= Isak Musliu =

Kosovar former soldier

Isak Musliu (born 31 October 1970) is a former member of Kosovo Liberation Army (KLA or UÇK in Albanian).

== Early life ==
Musliu was born on 31 October 1970 in Reçak, which is now part of Shtime.

== Career ==
He was known as “Çërçiz” during the Yugoslav wars. He was a commander in the Battle of Llapushnik.

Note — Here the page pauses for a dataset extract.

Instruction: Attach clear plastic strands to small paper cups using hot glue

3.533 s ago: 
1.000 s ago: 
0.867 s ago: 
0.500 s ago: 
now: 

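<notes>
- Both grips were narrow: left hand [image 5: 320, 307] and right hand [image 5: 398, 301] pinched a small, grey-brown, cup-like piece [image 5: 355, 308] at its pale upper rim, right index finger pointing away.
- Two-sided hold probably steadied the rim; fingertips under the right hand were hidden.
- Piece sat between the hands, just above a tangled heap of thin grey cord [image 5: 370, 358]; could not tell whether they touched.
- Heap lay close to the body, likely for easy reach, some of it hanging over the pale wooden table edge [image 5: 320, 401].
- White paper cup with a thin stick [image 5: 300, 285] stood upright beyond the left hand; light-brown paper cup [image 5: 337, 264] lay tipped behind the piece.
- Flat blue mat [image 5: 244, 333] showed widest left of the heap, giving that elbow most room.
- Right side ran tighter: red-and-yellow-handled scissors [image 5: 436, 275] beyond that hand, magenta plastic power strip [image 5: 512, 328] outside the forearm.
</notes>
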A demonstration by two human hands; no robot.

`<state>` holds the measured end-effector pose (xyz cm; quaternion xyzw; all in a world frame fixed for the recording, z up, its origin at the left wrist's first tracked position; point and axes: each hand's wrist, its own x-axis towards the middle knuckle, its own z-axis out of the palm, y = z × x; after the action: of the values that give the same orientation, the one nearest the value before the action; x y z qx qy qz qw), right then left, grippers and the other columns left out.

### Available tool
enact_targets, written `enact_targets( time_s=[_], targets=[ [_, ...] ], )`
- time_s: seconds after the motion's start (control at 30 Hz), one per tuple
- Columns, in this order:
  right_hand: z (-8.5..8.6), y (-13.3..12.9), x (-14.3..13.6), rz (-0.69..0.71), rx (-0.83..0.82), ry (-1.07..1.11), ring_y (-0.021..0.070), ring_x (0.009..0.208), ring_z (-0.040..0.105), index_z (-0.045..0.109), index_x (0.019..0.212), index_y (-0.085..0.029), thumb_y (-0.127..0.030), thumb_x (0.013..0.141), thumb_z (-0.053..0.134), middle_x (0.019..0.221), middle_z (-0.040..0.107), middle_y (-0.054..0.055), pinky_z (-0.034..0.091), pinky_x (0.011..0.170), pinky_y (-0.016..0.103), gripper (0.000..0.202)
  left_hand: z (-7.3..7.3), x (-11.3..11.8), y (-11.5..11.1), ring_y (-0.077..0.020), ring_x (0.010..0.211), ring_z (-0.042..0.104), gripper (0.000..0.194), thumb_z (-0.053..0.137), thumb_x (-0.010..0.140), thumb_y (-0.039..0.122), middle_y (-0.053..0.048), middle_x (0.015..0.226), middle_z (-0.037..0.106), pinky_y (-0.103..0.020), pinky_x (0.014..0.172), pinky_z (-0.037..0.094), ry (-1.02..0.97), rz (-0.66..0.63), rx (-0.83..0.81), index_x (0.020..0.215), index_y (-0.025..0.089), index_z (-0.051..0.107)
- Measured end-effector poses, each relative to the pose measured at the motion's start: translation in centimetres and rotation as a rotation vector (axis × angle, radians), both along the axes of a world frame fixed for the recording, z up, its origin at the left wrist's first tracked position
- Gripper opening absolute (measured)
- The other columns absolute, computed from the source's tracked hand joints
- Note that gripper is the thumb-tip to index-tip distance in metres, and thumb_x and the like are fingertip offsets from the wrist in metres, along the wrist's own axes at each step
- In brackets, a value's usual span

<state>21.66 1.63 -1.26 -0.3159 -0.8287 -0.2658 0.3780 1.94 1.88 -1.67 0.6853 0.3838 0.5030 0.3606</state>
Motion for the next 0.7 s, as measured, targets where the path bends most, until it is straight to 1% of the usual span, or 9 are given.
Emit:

After the Kosovo War, he was accused by the International Criminal Tribunal for the former Yugoslavia of a series of beatings and murders in the KLA's Lapušnik prison camp against Serbian civilians and suspected Albanians opposed to the UÇK between May and July 1998 during the Kosovo War. He was accused of being a commander who failed in his duties to follow the Geneva Conventions, and Musliu soon after pleaded not guilty and denied any responsibility for the killings. The most serious incident listed in the indictment is said to have occurred on July 26 that year, when the facility was abandoned in the face of a Serb Army advance. Prosecutors claimed that Haradin Bala and another guard led some 20 prisoners up into nearby mountains, where some were released and the rest were lined up and shot, allegedly on Fatmir Limaj's orders. The prosecution also alleged that Musliu and Limaj ordered the killing of a Kosovar Albanian, who said he was going to the KLA headquarters but was executed and his body left on the street. Witnesses alleged that Qerqiz severely beat them, however, there was no confirmed identification of Musliu during multiple points because he wore a mask at all times.

On 30 November 2005, Musliu was acquitted on all charges. He was released from custody the following day. His acquittal was confirmed on appeal.